Papst Franziskus hat am Donnerstag der Jungfrau von der Unbefleckten Empfängnis auf der Piazza di Spagna in Rom, neben der spanischen Botschaft beim Heiligen Stuhl, öffentlich gehuldigt und ihr die «Bitten» der Kinder, Väter, Mütter und alten Menschen übermittelt, die noch immer unter dem Krieg in der Ukraine leiden.

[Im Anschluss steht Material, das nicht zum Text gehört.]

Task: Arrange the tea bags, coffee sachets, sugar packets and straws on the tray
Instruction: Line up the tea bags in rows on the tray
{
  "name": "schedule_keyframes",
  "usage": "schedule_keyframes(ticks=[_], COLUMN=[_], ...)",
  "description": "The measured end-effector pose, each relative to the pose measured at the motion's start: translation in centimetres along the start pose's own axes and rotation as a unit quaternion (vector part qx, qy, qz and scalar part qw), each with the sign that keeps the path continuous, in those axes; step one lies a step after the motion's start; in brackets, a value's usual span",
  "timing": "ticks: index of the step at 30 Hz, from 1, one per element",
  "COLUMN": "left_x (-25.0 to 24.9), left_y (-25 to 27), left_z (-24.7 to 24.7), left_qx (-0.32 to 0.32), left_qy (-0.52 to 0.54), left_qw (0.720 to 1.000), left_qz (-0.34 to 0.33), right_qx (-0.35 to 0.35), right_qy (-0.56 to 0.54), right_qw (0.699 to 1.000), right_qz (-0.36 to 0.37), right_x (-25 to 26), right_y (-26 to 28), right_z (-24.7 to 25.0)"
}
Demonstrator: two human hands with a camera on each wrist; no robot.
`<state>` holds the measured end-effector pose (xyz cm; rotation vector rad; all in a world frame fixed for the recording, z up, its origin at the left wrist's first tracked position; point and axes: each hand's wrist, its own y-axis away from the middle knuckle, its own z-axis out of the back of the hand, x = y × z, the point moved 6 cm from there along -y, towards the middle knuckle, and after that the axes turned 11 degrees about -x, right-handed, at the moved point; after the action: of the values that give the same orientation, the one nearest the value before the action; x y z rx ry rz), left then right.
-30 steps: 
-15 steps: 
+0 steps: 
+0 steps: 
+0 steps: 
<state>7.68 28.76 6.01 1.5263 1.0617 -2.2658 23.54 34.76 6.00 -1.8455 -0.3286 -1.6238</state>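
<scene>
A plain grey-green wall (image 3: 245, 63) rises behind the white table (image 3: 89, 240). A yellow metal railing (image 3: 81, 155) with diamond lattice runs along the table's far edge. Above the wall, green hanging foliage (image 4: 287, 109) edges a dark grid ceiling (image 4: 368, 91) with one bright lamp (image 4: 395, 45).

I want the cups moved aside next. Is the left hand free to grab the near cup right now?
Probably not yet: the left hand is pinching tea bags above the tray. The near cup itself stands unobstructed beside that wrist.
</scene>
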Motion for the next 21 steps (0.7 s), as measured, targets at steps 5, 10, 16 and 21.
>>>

«Unsere Liebe Frau von der Unbefleckten Empfängnis, ich möchte Ihnen heute die Dankbarkeit des ukrainischen Volkes für den Frieden überbringen, um den wir den Herrn schon seit langem gebeten haben. Stattdessen muss ich Ihnen die Bitte der Kinder, der alten Menschen, der Väter und Mütter, der jungen Menschen dieses gequälten Landes vortragen», betete der Papst unter Tränen während der öffentlichen Ehrung, die nach zwei Jahren Pause wegen der Pandemie wieder aufgenommen wurde.
Der Papst traf um 15.47 Uhr an der Spanischen Treppe ein, wo er vom Bürgermeister von Rom, Roberto Gualtieri, und Kardinalvikar Angelo De Donatis empfangen wurde. Nach der Segnung des großen Korbes weißer Rosen und den vom Chor der Diözese Rom gesungenen Litaneien an die Jungfrau betonte Franziskus, dass diese Blumenkränze, die von vielen Bürgern niedergelegt werden, die Liebe und Verehrung zur Jungfrau der Unbefleckten Empfängnis ausdrücken, so die offizielle Vatikan-Website Vatican News.
Der Papst übermittelte Unserer Lieben Frau von der Unbefleckten Empfängnis auch «die kindliche Liebe unzähliger Männer und Frauen, nicht nur der Christen». «Denn inmitten so vieler dunkler Wolken sind Sie ein Zeichen der Hoffnung und des Trostes», bemerkte er.
Er brachte ihm auch «das Lächeln der Kinder», die «Dankbarkeit der älteren Menschen», die «Sorgen der Familien, die um ihr Auskommen kämpfen» und die «Träume und Ängste» der jungen Menschen, «die offen für die Zukunft sind, aber von einer Kultur zurückgehalten werden, die voll von Dingen und arm an Werten ist, die mit Informationen gesättigt ist und der es an Bildung mangelt, die überzeugend in der Täuschung und gnadenlos in der Täuschung ist».
Bevor er die Plaza de España verließ, begrüßte der Papst erst zu Fuß und dann mit Hilfe eines Rollstuhls die vielen Gläubigen, die mit ihm gebetet hatten.
Drei Stunden zuvor hatte er beim Angelus die auf dem Petersplatz anwesenden Gläubigen gebeten, sich geistig mit ihm in der Geste der Verehrung der Unbefleckten Empfängnis zu vereinen, deren Fürsprache er «den universellen Wunsch nach Frieden, besonders für die gemarterte Ukraine, die so sehr leidet», anvertraut hatte.